4.2. Regression Methods

Because of the difficulty of detection-based models in dealing with highly dense crowds and high background clutter, researchers introduced regression-based approaches, which are inspired by the capacity of humans to determine the density at first sight without the need to enumerate how many pedestrians are in the scene under analysis [17]. Such a method counts people in crowded scenes by discovering a direct mapping from low-level imagery features to crowd density. First, it extracts global features [38]: texture [39], gradient or edge, or local features [40], such as Scale-invariant Feature Transform (SIFT), Local Binary Patterns (LBP), Histogram of Oriented Gradients (HOG), and Gray Level Co-occurrence Matrix (GLCM). After the feature extraction step, it trains a regression model to indicate the count given the normalized features. Among the regression techniques, one can mention: linear regression [41], piecewise linear regression [17], and Gaussian mixture regression [42]. Another approach from Idrees et al. [43] considered that, in highly crowded scenes, there is no feature or detection approach reliable enough to deliver sufficient information for a precise counting because of the low resolution, severe occlusion, foreshortening, and perspective problems. Furthermore, the presence of a spatial relationship is used in constraining the count estimates in neighboring local regions, and it is suggested that the extraction of features be performed using different methods to catch the different information.
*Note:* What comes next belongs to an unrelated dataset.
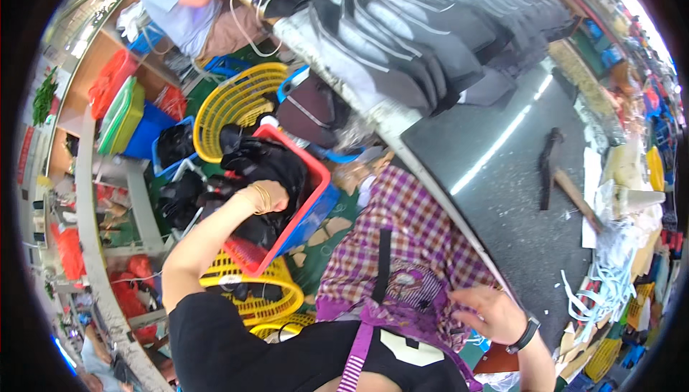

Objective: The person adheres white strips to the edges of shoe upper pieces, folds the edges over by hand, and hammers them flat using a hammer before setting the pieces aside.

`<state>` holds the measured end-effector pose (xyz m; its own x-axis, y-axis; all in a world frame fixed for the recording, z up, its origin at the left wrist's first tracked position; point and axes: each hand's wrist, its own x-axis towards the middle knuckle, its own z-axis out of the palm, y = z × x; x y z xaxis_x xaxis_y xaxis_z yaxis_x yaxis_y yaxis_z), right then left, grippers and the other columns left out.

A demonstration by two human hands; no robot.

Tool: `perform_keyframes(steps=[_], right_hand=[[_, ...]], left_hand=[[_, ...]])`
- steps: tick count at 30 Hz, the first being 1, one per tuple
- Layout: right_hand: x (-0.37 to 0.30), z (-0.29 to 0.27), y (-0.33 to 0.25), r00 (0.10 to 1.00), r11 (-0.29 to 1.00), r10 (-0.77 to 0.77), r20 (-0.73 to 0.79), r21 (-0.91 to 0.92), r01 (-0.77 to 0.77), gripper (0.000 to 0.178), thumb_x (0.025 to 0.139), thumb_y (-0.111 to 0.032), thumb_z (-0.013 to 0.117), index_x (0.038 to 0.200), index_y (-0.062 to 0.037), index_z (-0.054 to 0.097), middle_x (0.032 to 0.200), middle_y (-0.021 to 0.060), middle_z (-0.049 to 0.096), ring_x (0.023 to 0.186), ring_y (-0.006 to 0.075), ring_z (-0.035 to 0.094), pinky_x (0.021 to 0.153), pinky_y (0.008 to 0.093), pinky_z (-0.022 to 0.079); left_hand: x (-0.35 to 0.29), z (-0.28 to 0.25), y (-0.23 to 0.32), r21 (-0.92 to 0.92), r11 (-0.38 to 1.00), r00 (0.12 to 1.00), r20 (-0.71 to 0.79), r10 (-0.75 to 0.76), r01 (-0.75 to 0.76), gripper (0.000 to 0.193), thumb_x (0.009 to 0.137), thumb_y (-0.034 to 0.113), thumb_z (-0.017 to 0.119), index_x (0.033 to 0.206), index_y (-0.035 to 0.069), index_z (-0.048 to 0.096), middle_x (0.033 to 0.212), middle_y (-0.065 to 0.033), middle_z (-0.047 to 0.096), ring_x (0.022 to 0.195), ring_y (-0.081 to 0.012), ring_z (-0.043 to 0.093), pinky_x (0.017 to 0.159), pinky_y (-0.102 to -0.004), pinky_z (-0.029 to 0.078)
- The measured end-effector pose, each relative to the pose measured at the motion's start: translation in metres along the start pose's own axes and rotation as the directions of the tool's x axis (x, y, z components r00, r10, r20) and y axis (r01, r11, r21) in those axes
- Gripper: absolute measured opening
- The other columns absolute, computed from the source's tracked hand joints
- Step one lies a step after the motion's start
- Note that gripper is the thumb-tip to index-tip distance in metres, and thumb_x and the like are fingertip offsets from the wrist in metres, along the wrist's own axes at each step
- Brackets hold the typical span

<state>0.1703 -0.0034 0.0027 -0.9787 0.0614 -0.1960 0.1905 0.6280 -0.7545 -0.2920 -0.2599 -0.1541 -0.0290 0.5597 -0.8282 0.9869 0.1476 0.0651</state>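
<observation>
Black pieces: heaped in the red basket, beyond the counter's left edge; lifting one could drag its neighbours out too, I'd say, since they lie loose and tangled.
Basket rim: some black stuff lies up against the left side, so a careless tug might tip a piece over towards the yellow basket behind.
Bangles: worn at the left wrist, right down among the pieces; soft stuff might catch on them.
Grey stack: fanned loosely across the counter's far end, reaching its left edge; a knock there could send the outer ones sliding.
Hammer: lying loose towards the counter's right edge; a sweeping arm might shove it into the clutter alongside.
Left grip: down on the black pieces, fingers mostly buried; whether it's closed on one, I can't tell from here.
Right grip: fingers parted and loosely bent, nothing seen in it, over the checked apron beside the counter's near left edge.
</observation>
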Motion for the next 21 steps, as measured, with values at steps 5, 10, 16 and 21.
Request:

Table 1 summarizes some of the regression-based methods.

Table 1

Summary of regression-based methods.

Method	Global Features	Regression Model	Dataset(s)
[44]	Segment, internal edge, texture	Gaussian	Peds1, Peds2
[45]	Segment, motion	Linear regression	PETS2009
[46]	Segment, edge, gradient	Gaussian	UCSD pedestrian, Pets 2009
[38]	Segment, edge, texture	Kernel ridge regression	UCSD, Mall
[47]	Edge	Linear regression	Internal data (2000 images, number of people per image: from 3 to 27 people)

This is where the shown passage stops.